What you should do: Give the number of lines in the data below where the string "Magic" occurs, and nothing else.

Task input:
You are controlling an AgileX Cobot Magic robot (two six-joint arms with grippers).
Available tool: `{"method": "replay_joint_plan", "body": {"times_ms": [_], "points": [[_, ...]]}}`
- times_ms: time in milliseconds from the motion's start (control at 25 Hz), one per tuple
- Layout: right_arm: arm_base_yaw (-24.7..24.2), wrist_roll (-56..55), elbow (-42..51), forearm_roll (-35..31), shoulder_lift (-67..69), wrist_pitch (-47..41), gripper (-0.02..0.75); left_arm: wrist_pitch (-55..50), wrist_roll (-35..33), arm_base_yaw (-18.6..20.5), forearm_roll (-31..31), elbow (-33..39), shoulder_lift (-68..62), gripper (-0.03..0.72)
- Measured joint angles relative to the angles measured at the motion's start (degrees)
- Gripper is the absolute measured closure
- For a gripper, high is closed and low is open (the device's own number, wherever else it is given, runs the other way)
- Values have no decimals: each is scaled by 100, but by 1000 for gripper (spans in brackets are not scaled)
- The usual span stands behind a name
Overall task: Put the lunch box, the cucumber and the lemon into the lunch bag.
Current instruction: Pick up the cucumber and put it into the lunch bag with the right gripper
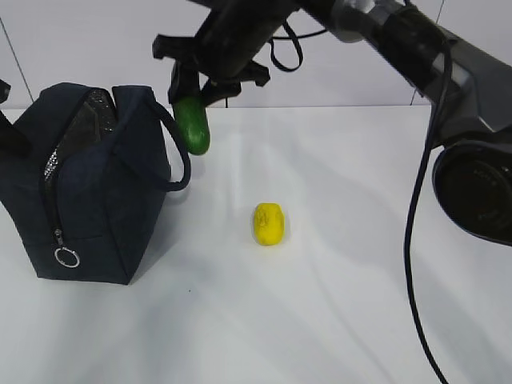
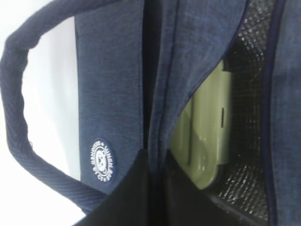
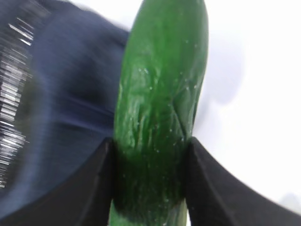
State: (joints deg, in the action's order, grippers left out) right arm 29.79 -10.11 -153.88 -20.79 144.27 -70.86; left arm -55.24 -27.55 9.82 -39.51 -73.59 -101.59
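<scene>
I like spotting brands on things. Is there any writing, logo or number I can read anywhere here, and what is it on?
Round white logo on the lunch bag: ring of lettering around a small figure, too small and blurred to read.
Lemon: faint marks on its end, not legible as text.
Cucumber, lunch box lid, robot arm: no writing visible.

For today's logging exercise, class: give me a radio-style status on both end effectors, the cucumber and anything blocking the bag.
Right end effector gripping cucumber, airborne beside lunch bag. Left end effector shut. Lunch box inside; lemon on table. Handle near path.
</scene>
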Motion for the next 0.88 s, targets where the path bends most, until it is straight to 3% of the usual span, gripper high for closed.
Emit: {"method": "replay_joint_plan", "body": {"times_ms": [160, 480, 720, 880], "points": [[0, -2, -653, -417, 0, -68, 412, -25, 0, 0, -117, 0, 0, 688], [38, -13, -747, -2722, 263, -94, 412, -120, -51, 0, -711, 0, 0, 688], [83, -13, -747, -3248, 792, -56, 413, -381, -473, 0, -1656, 0, -6, 688], [97, -162, -747, -3408, 1112, -14, 413, -506, -599, 0, -1823, 0, -6, 688]]}}
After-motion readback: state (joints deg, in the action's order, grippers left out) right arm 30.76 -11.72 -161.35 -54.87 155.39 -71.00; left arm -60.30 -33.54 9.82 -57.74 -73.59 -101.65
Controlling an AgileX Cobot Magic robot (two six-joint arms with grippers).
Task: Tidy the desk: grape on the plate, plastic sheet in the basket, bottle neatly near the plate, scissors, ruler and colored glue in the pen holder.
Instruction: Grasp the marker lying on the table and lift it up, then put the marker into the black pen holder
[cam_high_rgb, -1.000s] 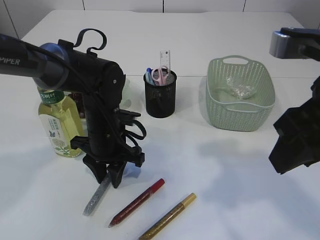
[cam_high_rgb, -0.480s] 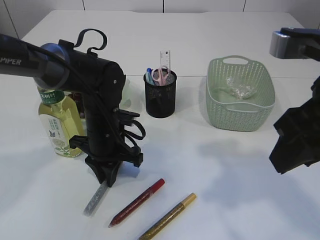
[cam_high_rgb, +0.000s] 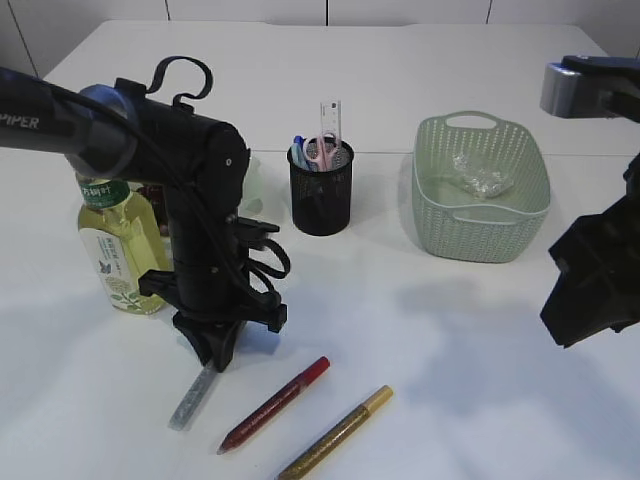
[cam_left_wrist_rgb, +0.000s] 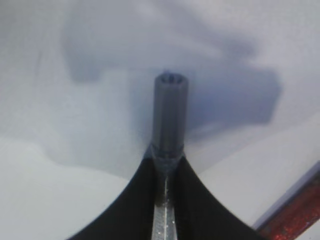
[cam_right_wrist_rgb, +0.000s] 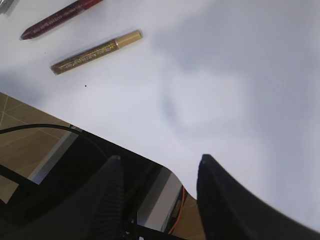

Answer: 2